▶ [Directions]: The listing below must be reproduced in full, exactly as written.

▶ [Data segment]:
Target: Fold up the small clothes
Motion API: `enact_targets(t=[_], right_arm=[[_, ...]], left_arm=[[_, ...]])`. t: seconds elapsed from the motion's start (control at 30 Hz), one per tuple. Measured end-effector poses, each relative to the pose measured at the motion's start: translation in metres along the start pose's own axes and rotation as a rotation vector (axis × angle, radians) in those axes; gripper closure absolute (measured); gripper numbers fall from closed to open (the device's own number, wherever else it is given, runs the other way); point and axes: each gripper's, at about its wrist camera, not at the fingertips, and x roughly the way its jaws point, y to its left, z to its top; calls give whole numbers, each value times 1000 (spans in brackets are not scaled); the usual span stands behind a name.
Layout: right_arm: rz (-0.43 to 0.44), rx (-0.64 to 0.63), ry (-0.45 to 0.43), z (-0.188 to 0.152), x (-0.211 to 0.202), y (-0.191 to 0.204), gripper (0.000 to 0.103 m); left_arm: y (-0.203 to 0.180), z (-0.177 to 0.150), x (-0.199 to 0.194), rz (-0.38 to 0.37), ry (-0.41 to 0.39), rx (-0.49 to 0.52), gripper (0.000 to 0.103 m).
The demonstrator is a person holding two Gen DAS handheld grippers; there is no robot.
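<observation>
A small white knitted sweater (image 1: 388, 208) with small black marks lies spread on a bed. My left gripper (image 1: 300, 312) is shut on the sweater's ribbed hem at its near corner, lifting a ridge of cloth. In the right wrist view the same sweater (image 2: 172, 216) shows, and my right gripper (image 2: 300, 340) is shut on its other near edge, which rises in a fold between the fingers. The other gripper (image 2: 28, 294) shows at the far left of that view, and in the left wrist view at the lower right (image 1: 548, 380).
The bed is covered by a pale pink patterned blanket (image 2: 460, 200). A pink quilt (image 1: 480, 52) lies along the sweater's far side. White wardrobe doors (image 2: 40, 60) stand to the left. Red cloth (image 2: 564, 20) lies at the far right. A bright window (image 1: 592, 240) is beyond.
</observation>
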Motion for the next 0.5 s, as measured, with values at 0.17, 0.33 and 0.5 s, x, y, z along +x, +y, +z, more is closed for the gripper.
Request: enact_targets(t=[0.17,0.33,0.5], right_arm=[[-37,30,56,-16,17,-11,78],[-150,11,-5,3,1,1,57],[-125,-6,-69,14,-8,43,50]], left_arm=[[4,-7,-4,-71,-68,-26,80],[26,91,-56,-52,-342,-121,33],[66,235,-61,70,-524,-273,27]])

▶ [Solution for this problem]:
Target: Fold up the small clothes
Motion API: `enact_targets(t=[_], right_arm=[[_, ...]], left_arm=[[_, ...]])`. t: seconds elapsed from the motion's start (control at 30 Hz), one per tuple. Measured end-effector poses, each relative to the pose measured at the motion's start: translation in metres along the start pose's own axes and rotation as a rotation vector (axis × angle, radians) in those axes; gripper closure absolute (measured); gripper numbers fall from closed to open (the device's own number, wherever else it is given, runs the other way); point and axes: each gripper's, at about its wrist camera, not at the fingertips, and x roughly the way its jaws point, y to its left, z to its top; calls give whole numbers, each value times 1000 (spans in brackets are not scaled); the usual span stands behind a name.
Layout: right_arm: rz (-0.43 to 0.44), rx (-0.64 to 0.63), ry (-0.45 to 0.43), z (-0.188 to 0.152), x (-0.211 to 0.202), y (-0.191 to 0.204), gripper (0.000 to 0.103 m); left_arm: y (-0.203 to 0.180), z (-0.177 to 0.150), x (-0.199 to 0.194), rz (-0.38 to 0.37), ry (-0.41 to 0.39), rx (-0.49 to 0.52), gripper (0.000 to 0.103 m).
The demonstrator is a person holding two Gen DAS handheld grippers; there is no robot.
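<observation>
A small white knitted sweater (image 1: 388, 208) with small black marks lies spread on a bed. My left gripper (image 1: 300, 312) is shut on the sweater's ribbed hem at its near corner, lifting a ridge of cloth. In the right wrist view the same sweater (image 2: 172, 216) shows, and my right gripper (image 2: 300, 340) is shut on its other near edge, which rises in a fold between the fingers. The other gripper (image 2: 28, 294) shows at the far left of that view, and in the left wrist view at the lower right (image 1: 548, 380).
The bed is covered by a pale pink patterned blanket (image 2: 460, 200). A pink quilt (image 1: 480, 52) lies along the sweater's far side. White wardrobe doors (image 2: 40, 60) stand to the left. Red cloth (image 2: 564, 20) lies at the far right. A bright window (image 1: 592, 240) is beyond.
</observation>
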Motion for the next 0.5 s, as measured, with values at 0.17, 0.33 and 0.5 s, x, y, z along +x, +y, +z, more is closed for the gripper.
Request: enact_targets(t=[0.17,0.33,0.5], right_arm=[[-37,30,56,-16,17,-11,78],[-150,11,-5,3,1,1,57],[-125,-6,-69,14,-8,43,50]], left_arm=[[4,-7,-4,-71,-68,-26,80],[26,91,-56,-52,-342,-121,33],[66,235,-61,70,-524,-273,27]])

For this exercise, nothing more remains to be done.